25 radar bogor

Status Setnov Jadi Ganjalan

JAKARTA–Sidang paripurna tahunan DPR yang berlangsung setiap 16 Agustus, menjadi ajang seremoni penting yang menghadirkan presiden RI dan pimpinan lembaga negara lain. Namun, dengan status hukum yang melekat pada Ketua DPR Setya Novanto saat ini, bisa jadi sidang tahunan DPR untuk kali pertama tidak dipimpin ketua DPR.

Status tersangka kasus korupsi e-KTP terhadap Setnov selama ini banyak mendapat sorotan publik. Meski sudah menyandang status tersebut, Setnov tetap memimpin sejumlah sidang paripurna DPR. Salah satu yang krusial adalah saat Setnov mengetok palu keputusan pengesahan rancangan undang-undang pemilihan umum menjadi undang-undang.

Kini, menghadapi sidang tahunan DPR, pimpinan DPR mulai memikirkan sorotan publik itu.

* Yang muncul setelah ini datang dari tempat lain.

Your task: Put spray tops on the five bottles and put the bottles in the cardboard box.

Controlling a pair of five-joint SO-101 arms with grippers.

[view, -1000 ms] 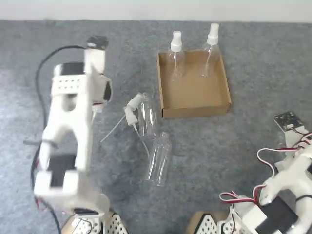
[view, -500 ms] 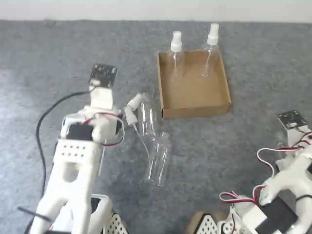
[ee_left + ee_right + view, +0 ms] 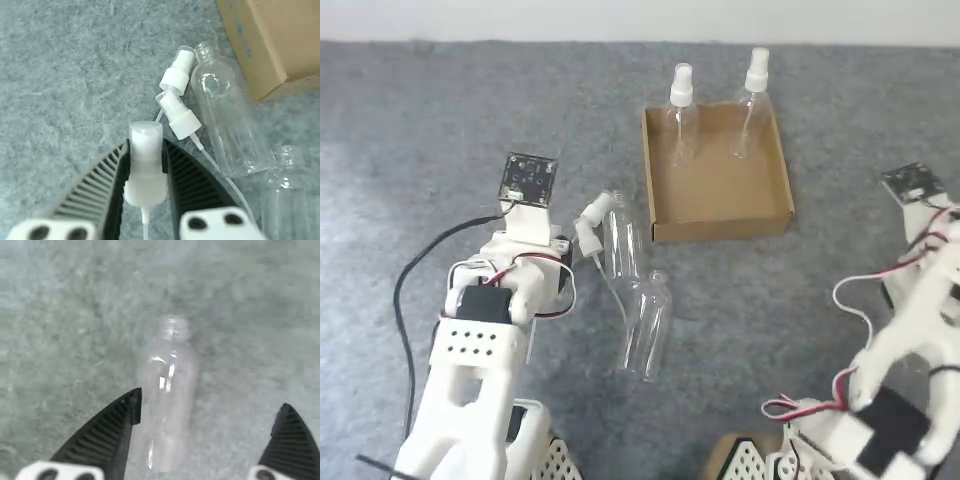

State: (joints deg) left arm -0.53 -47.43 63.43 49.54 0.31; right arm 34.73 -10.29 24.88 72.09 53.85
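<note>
A spray top (image 3: 145, 175) is clamped in the left gripper (image 3: 146, 145), left of the cardboard box (image 3: 720, 228). The right gripper (image 3: 211, 400) is held wide apart above an uncapped bottle (image 3: 167, 390) lying on the carpet.

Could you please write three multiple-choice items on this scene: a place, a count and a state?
1. Where do the two capped bottles stand? A in the cardboard box; B on a plate; C in a basket.
2. How many loose spray tops lie beside the uncapped bottles? A one; B two; C five.
3. The left gripper is: A open; B shut on a bottle; C shut on a spray top.
1 A: both stand inside it. 2 B: two lie by the necks. 3 C: a white top sits between its jaws.
</note>
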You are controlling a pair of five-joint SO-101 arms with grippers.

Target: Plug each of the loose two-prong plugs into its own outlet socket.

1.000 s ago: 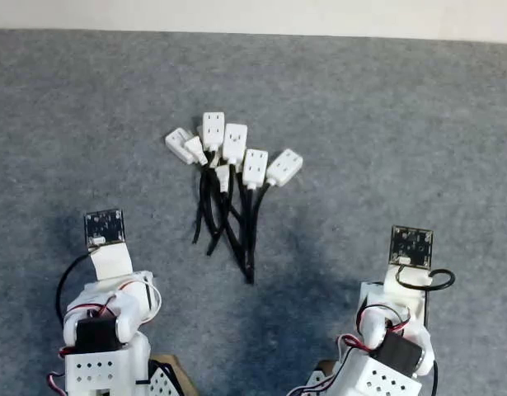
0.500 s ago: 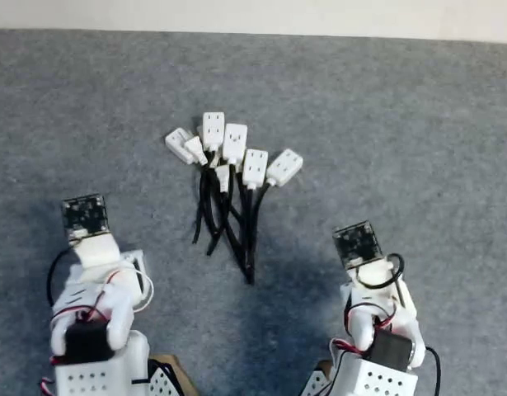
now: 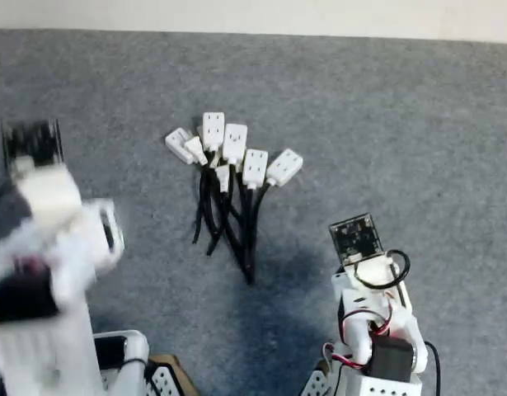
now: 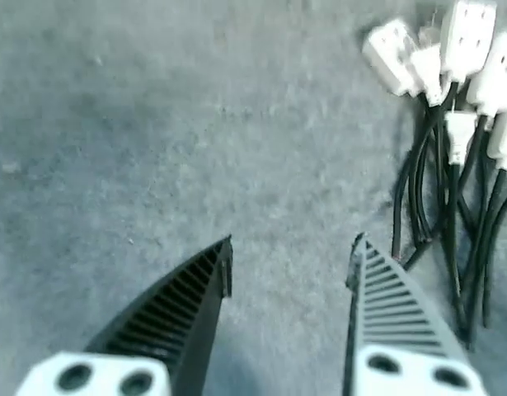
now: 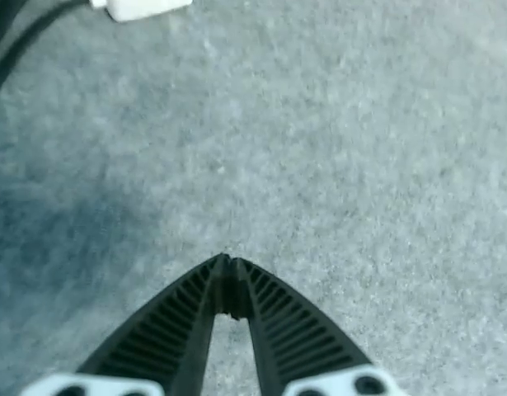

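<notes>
A fan of white outlet sockets [image 3: 234, 142] lies mid-table, their black cords [image 3: 228, 223] bunched together below them. Two small white two-prong plugs [image 3: 222, 177] lie loose among the sockets. My left arm [image 3: 47, 223] is raised high at the table's left side. Its gripper [image 4: 290, 252] hangs open over bare carpet, with the sockets [image 4: 471, 25] and cords [image 4: 447, 206] well off to one side. My right arm [image 3: 368, 280] stands at the lower right of the cluster. Its gripper [image 5: 228, 266] is shut on nothing above the carpet, one socket [image 5: 142, 7] lying farther ahead.
Grey carpet [image 3: 401, 124] covers the whole table, with open room on both sides of the cord bundle. A pale wall strip [image 3: 253, 15] runs along the far edge.
My left arm has lifted and swung out to the left, now blurred with motion. My right arm shifted left toward the cords, then barely moved. The sockets and plugs lie as before.
</notes>
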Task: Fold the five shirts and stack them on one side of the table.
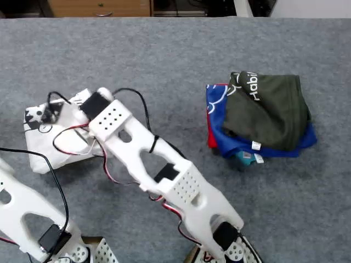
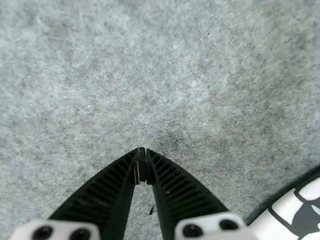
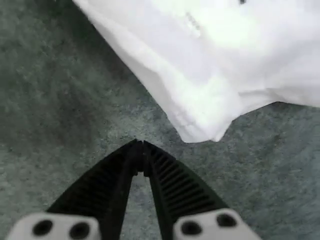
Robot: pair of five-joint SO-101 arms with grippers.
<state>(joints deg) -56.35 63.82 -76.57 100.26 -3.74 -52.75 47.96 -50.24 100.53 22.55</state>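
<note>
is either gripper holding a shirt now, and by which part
Nothing is held. The left gripper is shut empty over the grey felt table; the right gripper is shut empty, its tips just short of a corner of the white shirt.

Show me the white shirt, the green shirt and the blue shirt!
white shirt (image 1: 43, 156), high view, its bare lower corner.
green shirt (image 1: 269, 112), high view, its middle, atop the pile.
blue shirt (image 1: 217, 125), high view, its left edge.

1 shirt (image 1: 37, 158) lies left on the table (image 1: 164, 55), the shirt stack (image 1: 263, 118) well apart, right.
</note>
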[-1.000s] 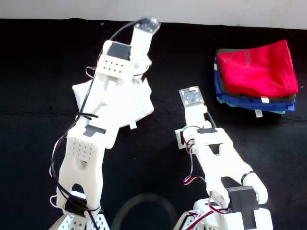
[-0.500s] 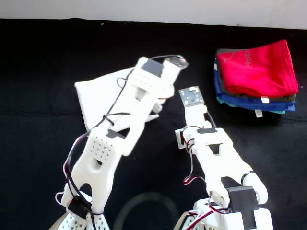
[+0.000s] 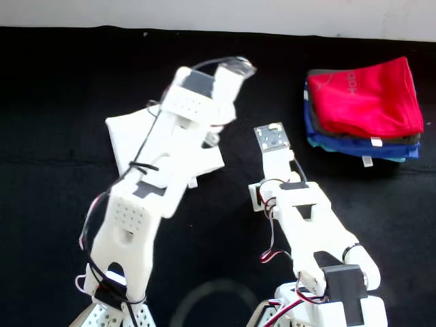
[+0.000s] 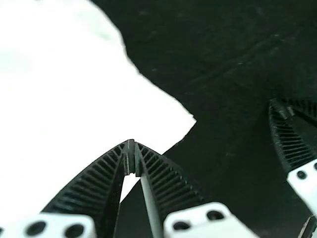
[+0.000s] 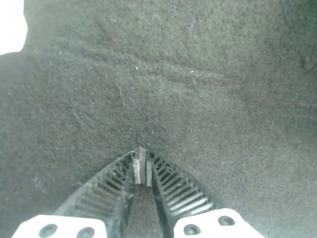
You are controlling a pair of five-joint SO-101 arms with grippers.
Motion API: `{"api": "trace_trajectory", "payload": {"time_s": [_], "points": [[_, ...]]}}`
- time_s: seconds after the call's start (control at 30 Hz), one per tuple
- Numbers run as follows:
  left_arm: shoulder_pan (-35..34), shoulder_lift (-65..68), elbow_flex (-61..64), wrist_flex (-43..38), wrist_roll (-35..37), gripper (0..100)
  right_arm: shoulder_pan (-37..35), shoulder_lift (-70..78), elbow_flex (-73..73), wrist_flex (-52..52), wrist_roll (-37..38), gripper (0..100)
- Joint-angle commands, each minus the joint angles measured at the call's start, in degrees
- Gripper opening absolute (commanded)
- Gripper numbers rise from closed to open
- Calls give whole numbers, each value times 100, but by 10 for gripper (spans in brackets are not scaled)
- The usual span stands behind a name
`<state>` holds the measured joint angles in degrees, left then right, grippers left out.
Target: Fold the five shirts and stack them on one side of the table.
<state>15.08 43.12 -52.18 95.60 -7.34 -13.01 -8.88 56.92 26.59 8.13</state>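
Observation:
A white shirt (image 3: 129, 139) lies partly folded on the black table left of centre; it is also the white shirt (image 4: 59, 89) under the left wrist camera and a white corner of the shirt (image 5: 10, 25) in the right wrist view. My left arm (image 3: 191, 102) stretches over it, and my left gripper (image 4: 132, 159) is shut above the shirt's edge, with no cloth visibly between the tips. A stack of folded shirts (image 3: 361, 102), red on top of dark and blue ones, sits at the far right. My right gripper (image 5: 141, 168) is shut over bare cloth between the white shirt and the stack.
The black tablecloth (image 3: 54, 82) covers the whole table, with a white wall strip along the far edge. The right arm's finger (image 4: 290, 148) shows close beside my left gripper. Free room lies at the far left and in front of the stack.
The left arm swung right off the white shirt, leaving it spread flatter, then came partly back over it. The right arm and the stack stayed still.

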Motion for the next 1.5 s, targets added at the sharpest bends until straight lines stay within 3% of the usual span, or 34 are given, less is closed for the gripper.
{"api": "trace_trajectory", "payload": {"time_s": [0.0,0.13,0.3,0.47,0.63,0.9,1.0,1.17,1.47], "points": [[-514,-426,-22,79,0,10,-40,84,-127,-127,-44,6],[-796,-277,22,-237,0,10,-40,84,-127,-127,-44,6],[-541,374,13,-1196,0,10,-40,84,-127,-127,-44,6],[31,1147,-84,-1459,0,10,-40,84,-127,-127,-44,6],[-66,1191,-1138,-1459,9,10,-40,92,-127,-127,-44,6],[-725,1226,-4022,580,9,10,-40,92,-127,-136,-44,6],[-1182,1165,-4110,668,9,10,-40,92,-127,-136,-44,6],[-1640,796,-2923,703,9,10,-40,92,-136,-136,-44,6],[-1930,-2088,1780,492,-35,10,-66,92,-154,-136,-44,6]]}}
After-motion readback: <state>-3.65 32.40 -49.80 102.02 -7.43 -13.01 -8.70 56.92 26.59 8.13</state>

Dalam sidang tahunan DPR, seorang ketua DPR akan memimpin rapat yang mengagendakan pembacaan nota keuangan pemerintah untuk tahun berikutnya. Sebelum itu, biasanya ketua DPR didapuk membacakan teks Proklamasi.

Wakil Ketua DPR Fahri Hamzah mengakui, ada persoalan simbolis ketika nanti Setnov menjalankan dua agenda penting di sidang tahunan itu. Bisa saja nantinya tugas tersebut diserahkan kepada pimpinan DPR lain. Sebab, pada prinsipnya, posisi ketua DPR dengan pimpinan DPR lain adalah kolektif kolegial.

”Setahu saya, Pak Novanto itu bukan orang yang suka ngotot. Dalam soal-soal begini, dia ngerti rasa juga,” ujar Fahri di gedung parlemen, kemarin (7/8).

Meski begitu, Fahri menyatakan belum ada keputusan terkait perubahan pemimpin sidang paripurna tahunan DPR. Jika ada perubahan soal pimpinan sidang tahunan DPR, Fahri memastikan hal itu harus dibahas dalam forum rapat. ”Kami kan mesti rapat itu untuk memutuskan bagaimana,’’ ucapnya.

Secara terpisah, Wakil Ketua DPR Agus Hermanto menyatakan, sampai kemarin belum ada permintaan apa pun terkait posisi pimpinan sidang tahunan. Menurut dia, pimpinan DPR saat ini menghormati asas praduga tidak bersalah. Aturan UU Nomor 17 Tahun 2014 tentang MPR, DPR, DPD, dan DPRD juga tidak mengatur perubahan status sekalipun anggota dewan menjadi tersangka kasus hukum.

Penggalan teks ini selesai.